Could Giant Black Holes be Lurking Inside Supermassive Stars?

Written by spacetravel.org   
Sunday, 17 August 2008 17:17

According to conventional thinking, a black hole is created when a very large star collapses into a point under its own weight. However, astrophysicist Mitchell Begelman at the University of Colorado in Boulder believes that black holes could lay hidden inside supermassive stars, revealing themselves when the outer layers of the star are blown away as the star cools.

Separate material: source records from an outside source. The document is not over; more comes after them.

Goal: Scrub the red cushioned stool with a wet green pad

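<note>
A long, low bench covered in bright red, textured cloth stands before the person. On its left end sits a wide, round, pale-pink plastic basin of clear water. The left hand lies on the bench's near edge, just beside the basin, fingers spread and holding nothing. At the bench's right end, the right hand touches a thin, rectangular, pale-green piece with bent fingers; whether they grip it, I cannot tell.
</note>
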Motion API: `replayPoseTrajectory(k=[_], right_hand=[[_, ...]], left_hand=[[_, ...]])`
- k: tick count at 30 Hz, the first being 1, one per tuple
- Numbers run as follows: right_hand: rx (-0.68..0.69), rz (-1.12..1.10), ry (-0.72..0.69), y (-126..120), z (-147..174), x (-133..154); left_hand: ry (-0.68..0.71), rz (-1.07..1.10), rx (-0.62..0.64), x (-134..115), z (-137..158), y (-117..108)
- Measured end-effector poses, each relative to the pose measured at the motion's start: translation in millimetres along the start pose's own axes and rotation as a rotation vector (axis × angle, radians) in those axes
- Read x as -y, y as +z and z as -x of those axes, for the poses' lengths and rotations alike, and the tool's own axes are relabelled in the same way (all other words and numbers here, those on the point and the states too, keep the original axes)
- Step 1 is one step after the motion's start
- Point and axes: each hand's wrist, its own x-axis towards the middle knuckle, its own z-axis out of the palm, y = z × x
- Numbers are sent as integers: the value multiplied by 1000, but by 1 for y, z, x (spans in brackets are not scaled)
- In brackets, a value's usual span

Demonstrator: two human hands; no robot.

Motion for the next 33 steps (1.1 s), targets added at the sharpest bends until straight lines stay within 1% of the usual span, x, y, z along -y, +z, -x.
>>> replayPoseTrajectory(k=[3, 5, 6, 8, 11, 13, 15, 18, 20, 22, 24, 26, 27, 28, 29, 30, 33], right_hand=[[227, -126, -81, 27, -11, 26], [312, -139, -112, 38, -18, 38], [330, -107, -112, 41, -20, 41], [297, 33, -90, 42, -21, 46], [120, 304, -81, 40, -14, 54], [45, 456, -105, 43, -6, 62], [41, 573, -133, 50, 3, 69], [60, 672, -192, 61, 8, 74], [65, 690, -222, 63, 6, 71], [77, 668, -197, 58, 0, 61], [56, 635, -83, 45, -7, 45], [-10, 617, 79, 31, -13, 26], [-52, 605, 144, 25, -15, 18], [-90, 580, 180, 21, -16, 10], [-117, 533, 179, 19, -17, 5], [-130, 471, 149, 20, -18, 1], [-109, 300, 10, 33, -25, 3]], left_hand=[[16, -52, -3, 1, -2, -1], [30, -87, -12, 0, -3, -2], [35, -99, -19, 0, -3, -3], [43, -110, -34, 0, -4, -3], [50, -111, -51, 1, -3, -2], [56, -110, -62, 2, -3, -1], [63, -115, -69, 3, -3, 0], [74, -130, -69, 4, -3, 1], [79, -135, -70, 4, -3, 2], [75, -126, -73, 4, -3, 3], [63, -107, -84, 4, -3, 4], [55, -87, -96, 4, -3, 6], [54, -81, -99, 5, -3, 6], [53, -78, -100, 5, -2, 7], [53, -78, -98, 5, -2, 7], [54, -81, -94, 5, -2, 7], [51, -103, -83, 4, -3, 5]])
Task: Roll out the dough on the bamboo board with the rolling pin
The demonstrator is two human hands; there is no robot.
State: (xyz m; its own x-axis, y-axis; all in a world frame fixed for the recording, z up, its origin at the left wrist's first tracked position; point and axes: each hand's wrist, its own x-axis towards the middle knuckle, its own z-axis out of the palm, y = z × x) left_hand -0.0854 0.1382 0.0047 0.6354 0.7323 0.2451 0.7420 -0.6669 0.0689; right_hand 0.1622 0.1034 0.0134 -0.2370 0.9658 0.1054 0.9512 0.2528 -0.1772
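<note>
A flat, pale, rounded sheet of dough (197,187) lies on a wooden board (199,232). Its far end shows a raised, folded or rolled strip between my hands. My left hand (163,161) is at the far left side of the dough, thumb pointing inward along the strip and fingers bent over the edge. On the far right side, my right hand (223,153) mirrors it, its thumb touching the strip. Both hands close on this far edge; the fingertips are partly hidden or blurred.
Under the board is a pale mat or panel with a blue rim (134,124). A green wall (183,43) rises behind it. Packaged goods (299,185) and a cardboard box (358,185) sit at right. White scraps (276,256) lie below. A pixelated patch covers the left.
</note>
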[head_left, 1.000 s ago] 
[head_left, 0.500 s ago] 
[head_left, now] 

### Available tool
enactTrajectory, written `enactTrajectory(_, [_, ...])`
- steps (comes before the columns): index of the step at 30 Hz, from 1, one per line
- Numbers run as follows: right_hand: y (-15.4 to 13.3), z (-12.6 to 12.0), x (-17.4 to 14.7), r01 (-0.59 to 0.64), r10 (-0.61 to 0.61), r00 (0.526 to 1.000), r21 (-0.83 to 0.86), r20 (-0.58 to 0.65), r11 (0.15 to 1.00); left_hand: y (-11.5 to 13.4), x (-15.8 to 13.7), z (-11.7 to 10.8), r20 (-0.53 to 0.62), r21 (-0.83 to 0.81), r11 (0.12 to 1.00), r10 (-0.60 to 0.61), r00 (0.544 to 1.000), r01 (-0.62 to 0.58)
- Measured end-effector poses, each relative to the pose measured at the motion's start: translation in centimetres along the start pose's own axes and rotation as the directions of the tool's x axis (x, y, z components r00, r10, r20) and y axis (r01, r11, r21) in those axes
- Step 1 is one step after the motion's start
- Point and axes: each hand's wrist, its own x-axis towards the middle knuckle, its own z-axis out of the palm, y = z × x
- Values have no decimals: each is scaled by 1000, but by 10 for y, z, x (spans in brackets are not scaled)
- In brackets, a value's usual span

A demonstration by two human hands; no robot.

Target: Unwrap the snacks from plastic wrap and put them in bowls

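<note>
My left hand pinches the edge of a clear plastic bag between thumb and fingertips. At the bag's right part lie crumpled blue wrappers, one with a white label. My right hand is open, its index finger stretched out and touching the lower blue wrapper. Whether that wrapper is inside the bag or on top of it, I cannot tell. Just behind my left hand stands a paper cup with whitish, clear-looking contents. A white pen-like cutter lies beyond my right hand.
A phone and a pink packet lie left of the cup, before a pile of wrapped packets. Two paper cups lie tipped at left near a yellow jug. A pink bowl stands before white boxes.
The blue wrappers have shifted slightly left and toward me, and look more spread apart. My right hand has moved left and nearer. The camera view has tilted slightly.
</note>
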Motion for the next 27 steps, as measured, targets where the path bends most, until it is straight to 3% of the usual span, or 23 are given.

Distant quasars – emissions of bright light given out when a black hole’s gravity draws in gas – with light that has taken almost three billion years to reach the Earth - are proof that supermassive black holes existed in the universe only a billion years after the big bang. The conventional theory of black hole formation does not explain how these black holes, ten billion times the mass of the sun, formed so quickly after the big bang.

 

Begelman says that according to conventional thinking,  there was not enough time in the first billion years after the big bang for black holes to grow this size. Instead, he believes that a scenario involving the formation of black holes inside supermassive stars is more likely to be correct.

 

This idea of supermassive starts was first developed  by Fred Hoyle and Willy Fowler in 1963, when they were trying to explain the enormous amount of radio energy emitted by powerful active galaxies such as Cygnus A. Thy proposed that these galaxies were powered by supermassive stars. While this theory turned out to be incorrect, Begelman believes that it could be the basis for finding out how black holes were created.

 

All stars form when a gas cloud shrinks under the pull of it own gravity.  Two years ago, Begelman, who was at the University of Cambridge, Marta Volonteri, also at the University of Cambridge, and Martin Rees, the UK’s Astronomer Royal began studying the equations that describe this process. They discovered that the speed at which the gaseous material falls inward affects the fate of the shrinking gas cloud.  If it is slow, it could form a supermassive star as Hoyle and Fowler envisaged. But it if it is higher, a black hole may be created.

 

Material rushing in creates a shock wave which heats the gas cloud. As the hot gas expands, the outer regions of the cloud expand and then cool down. This creates an object whose temperature falls so quickly from the centre to the outer edge that only the core is hot enough for nuclear fusion.  Effectively, two objects are created – a fully fledged star at the centre, surrounded by a massive gas envelope that continues to shrink. The weight of the shrinking gas envelope squeezes the star at the centre, and the star grows hotter than hotter. When it reaches around 500 million degrees Celsius, a reaction involving photons, which ultimately leads to the creation of neutrinos and antineutrinos occurs.  As neutrinos and antineutrinos barely interact with matter, they leave the star, taking heat with them.  As heat was the only thing holding back the weight of the gas envelope, the star now collapses in on itself to form a black hole, embedded within the envelope of gas.  As the gas is pulled into the black hole, bright light is emitted.

 

According to calculations by Begelman and his University of Colorado colleagues Elena Rossi and Philip Armitage, this process can lead to the creation of an enormous black hole. A black hole lying within a massive gas envelope would be able to consume matter at ten to one hundred times the rate of an ordinary black hole.  Begelman imagines that these black hole stars would be about one hundred million to one billion solar masses.